Faltaba a los españoles, para juzgar de la grandeza de alma de José Antonio, conocer este testamento excepcional que ya se ha hecho público. El testamento de José Antonio es, material y espiritualmente, una obra perfecta. Materialmente, por su técnica irreprochable, por su firme basamento jurídico que abarca todos los requisitos exigidos en Derecho -nombramiento de Contador-Partidor, regulación de la facultad de acrecer de sus hermanos, caso de premorirle alguno- y demuestra hasta qué punto conocía su carrera de abogado, oficio por el que declara su veneración. Espiritualmente, porque José Antonio, poseído de la idea redentora, atiende, antes que a formular una censura contra los jueces que prevaricaron, condenándole injustamente, a explicar, por vez postrera, el sentido de la Falange, su afán de justicia, el móvil que le impulsó a crearla y la seguridad de que era la misma clase, en cuyo nombre se le condenaba a morir; la que más habría de beneficiarse con la obra nacionalsindicalista.

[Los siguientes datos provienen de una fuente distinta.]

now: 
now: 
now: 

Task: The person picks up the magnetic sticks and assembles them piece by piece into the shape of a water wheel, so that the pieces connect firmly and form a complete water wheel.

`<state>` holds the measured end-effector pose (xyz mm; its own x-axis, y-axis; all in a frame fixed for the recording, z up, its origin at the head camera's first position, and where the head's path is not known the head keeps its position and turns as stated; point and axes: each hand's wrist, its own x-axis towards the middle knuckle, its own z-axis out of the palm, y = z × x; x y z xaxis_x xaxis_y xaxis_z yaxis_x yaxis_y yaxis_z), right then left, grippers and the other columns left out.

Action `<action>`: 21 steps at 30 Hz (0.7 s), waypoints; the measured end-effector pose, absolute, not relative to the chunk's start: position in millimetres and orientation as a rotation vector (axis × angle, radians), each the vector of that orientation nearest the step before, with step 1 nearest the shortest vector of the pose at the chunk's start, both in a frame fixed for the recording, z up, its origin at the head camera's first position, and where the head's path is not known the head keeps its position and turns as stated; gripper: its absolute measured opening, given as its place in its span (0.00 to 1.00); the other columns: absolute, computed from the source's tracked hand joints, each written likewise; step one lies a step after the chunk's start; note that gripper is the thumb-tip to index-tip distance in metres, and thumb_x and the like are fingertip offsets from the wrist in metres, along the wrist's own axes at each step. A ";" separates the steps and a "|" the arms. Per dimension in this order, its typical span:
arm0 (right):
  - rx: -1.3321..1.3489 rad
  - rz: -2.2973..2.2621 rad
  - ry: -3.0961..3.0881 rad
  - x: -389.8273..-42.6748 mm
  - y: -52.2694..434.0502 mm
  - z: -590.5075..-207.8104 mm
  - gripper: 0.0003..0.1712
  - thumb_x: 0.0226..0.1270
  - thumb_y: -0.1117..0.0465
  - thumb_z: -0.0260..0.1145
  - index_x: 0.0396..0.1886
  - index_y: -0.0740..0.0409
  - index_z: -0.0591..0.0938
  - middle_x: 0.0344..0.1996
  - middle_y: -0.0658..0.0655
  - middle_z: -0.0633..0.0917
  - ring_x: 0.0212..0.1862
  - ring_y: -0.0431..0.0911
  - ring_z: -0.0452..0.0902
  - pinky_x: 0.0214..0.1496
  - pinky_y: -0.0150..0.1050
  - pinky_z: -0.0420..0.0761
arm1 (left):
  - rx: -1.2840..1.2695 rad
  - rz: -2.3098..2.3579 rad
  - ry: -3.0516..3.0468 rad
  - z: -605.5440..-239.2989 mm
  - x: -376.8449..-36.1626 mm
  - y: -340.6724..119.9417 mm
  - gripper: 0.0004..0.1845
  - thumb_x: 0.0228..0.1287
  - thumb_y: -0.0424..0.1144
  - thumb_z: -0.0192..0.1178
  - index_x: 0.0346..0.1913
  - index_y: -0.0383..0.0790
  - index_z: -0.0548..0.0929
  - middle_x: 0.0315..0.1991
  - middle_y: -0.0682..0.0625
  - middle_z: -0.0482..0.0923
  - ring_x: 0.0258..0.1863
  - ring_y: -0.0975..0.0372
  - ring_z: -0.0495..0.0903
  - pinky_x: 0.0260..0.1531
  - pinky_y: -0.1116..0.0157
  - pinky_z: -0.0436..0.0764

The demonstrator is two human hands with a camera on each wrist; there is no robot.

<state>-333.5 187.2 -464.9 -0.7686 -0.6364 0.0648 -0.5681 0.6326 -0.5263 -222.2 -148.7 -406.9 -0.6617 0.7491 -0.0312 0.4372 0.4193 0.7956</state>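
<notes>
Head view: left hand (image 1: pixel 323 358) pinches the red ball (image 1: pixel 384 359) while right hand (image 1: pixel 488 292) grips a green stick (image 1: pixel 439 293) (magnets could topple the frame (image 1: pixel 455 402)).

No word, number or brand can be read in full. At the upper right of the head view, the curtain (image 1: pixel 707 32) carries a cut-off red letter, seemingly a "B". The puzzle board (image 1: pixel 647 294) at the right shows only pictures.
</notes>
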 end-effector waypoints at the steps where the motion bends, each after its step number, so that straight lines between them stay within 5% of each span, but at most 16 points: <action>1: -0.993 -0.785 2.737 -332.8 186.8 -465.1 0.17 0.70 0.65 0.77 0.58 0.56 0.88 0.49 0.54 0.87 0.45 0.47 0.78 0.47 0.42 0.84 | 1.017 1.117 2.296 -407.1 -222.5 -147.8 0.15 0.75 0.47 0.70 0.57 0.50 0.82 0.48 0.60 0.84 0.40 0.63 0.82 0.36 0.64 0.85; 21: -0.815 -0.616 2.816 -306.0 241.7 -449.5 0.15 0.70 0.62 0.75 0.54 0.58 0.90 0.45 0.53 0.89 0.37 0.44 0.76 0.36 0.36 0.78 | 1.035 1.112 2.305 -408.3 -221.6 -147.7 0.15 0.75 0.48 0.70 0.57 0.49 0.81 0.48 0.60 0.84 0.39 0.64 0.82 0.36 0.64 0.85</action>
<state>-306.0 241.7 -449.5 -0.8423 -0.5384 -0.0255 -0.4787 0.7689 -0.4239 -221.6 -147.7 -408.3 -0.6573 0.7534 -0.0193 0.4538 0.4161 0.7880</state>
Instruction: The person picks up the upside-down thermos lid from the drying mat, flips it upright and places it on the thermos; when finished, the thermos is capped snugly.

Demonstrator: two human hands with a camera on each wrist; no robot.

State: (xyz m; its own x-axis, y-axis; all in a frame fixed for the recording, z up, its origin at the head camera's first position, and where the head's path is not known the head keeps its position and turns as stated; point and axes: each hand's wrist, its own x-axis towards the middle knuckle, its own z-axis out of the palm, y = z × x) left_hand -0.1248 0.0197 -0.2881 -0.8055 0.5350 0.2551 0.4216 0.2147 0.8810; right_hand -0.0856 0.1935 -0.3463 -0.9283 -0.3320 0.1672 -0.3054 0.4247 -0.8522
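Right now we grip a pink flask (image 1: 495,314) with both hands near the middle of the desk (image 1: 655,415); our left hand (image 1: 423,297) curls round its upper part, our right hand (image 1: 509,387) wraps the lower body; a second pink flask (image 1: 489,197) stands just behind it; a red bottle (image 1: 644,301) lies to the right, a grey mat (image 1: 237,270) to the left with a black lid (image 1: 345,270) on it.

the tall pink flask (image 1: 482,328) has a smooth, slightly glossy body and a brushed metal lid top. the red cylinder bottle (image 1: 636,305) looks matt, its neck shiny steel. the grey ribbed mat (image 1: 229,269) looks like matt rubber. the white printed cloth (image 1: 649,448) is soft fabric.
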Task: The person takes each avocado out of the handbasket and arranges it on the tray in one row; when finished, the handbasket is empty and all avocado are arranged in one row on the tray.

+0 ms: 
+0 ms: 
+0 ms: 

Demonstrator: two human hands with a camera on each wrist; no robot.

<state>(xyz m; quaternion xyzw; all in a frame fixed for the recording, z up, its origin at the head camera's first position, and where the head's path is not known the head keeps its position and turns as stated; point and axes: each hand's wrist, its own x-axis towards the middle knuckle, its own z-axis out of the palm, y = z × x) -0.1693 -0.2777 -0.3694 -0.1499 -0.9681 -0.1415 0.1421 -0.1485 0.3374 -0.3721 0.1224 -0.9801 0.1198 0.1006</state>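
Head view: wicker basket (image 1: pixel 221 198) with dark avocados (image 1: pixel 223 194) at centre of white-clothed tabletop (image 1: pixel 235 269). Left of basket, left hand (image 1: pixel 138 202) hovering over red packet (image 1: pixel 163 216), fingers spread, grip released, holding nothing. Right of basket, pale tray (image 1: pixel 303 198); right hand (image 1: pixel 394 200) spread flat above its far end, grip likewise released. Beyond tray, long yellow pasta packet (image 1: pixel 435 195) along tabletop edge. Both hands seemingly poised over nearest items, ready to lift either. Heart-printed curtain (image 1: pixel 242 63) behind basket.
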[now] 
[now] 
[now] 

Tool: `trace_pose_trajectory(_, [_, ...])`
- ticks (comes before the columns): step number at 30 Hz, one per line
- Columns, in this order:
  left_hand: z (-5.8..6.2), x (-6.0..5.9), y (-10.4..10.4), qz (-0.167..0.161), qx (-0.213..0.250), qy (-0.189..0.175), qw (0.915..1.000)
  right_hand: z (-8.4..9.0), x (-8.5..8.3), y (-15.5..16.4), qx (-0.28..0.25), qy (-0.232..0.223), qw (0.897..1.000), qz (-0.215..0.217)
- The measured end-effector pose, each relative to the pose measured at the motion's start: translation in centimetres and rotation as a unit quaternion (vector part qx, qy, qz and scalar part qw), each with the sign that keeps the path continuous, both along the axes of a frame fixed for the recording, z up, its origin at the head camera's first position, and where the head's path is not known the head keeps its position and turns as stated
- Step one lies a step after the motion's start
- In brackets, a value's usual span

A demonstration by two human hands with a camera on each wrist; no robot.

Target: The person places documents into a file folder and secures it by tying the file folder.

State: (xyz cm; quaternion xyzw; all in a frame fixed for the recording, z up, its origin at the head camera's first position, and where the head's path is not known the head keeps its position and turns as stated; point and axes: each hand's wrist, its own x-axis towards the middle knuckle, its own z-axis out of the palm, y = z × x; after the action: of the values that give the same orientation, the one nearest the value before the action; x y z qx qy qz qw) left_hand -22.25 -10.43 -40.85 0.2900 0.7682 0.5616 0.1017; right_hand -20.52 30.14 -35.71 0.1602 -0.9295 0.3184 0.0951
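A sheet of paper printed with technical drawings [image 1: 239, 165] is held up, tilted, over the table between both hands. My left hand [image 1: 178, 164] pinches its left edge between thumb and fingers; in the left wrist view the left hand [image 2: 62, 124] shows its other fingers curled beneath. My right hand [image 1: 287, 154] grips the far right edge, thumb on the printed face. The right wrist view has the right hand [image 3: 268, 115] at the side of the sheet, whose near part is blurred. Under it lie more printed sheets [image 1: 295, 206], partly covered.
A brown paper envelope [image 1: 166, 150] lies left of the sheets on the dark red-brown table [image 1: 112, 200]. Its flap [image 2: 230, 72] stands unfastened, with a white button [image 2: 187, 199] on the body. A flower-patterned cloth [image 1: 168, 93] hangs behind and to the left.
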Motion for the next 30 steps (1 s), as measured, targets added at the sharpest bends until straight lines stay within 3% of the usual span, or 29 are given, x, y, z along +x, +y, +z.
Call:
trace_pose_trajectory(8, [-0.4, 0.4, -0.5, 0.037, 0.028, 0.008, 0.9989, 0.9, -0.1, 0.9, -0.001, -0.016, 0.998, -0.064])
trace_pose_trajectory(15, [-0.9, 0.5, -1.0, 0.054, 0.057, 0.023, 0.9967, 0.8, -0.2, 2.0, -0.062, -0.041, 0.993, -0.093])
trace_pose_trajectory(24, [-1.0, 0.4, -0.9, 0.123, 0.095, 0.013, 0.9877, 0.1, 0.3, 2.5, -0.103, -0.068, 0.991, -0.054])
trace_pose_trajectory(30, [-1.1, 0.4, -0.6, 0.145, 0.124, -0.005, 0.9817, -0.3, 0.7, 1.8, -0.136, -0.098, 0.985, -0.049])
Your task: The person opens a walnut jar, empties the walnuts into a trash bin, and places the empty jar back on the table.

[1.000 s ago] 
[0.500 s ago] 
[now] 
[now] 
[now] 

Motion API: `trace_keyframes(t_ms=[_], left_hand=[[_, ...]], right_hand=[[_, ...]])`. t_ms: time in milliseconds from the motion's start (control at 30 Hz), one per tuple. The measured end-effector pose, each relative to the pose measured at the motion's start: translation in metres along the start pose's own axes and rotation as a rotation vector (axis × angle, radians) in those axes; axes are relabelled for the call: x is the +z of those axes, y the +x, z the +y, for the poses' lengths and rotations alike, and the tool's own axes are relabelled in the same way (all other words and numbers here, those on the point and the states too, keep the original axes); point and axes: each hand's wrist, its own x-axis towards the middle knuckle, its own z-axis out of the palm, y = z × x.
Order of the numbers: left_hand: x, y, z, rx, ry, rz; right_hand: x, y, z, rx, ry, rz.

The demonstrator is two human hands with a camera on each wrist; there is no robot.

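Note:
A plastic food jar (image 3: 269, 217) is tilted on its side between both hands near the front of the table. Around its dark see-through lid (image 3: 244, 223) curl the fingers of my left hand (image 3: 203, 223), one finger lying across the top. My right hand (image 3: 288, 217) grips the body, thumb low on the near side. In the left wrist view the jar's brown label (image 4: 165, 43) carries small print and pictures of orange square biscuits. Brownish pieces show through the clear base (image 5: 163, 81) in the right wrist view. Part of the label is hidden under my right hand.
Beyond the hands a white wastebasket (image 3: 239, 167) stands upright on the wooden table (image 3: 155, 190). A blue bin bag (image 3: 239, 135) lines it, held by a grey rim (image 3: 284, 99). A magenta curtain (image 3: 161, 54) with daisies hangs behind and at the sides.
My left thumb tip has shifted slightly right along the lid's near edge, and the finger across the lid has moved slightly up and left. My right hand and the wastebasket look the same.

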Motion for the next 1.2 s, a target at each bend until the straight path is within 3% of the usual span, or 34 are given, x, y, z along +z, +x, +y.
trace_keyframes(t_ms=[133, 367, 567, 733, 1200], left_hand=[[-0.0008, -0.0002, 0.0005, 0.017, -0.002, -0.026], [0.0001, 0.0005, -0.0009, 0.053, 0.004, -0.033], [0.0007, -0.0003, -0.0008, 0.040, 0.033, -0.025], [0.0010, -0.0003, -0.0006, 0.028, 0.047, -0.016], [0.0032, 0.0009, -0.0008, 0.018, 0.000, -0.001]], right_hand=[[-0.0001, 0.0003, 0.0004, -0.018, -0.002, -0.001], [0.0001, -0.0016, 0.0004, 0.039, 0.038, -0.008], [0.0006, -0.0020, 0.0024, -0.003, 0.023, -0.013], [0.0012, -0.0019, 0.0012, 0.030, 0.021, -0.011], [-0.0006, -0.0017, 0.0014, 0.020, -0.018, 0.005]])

José Antonio, como todas las almas grandes, no temía la muerte. Le quedaba, además, el consuelo de que su doctrina tenía ya apóstoles y la certeza de que el Caudillo sabría realizarla para llevar a España hasta la cumbre de la grandeza, de libertad y de unidad que él soñaba.

Las generaciones futuras se asombrarán cuando conozcan, a través de la historia, que José Antonio se levantó, en nombre de una legalidad que pugna con las esencias básicas de España, por defender honestamente, con su verbo y con su acción, la suprema personalidad española.

Pero había de ser así. Los profetas no han pisado jamás la tierra de promisión. José Antonio, profeta y mártir de España, no había de ver cómo ondeaban al viento de la victoria nuestras banderas.

Pero España alzada íntegramente hasta la cumbre de sus destinos, porque él creó la minoría indispensable para hacer el milagro, porque sembró la semilla fecunda de la rebeldía. Y porque él nos dio confianza en las armas y fe en Dios -cuando el enemigo quería hacer ateos y antimilitaristas, con artera intención-, diciéndonos que la salvación estaba en Milicia y en la Iglesia, porque lo religioso y lo militar son los únicos dos modos, enteros y serios, de entender la vida...

 (Ideal,, Granada. 20 de noviembre de 1938.)

 

De “DOLOR Y MEMORIA DE ESPAÑA” Ediciones Jerarquía, 1939. Págs. 122 a 124.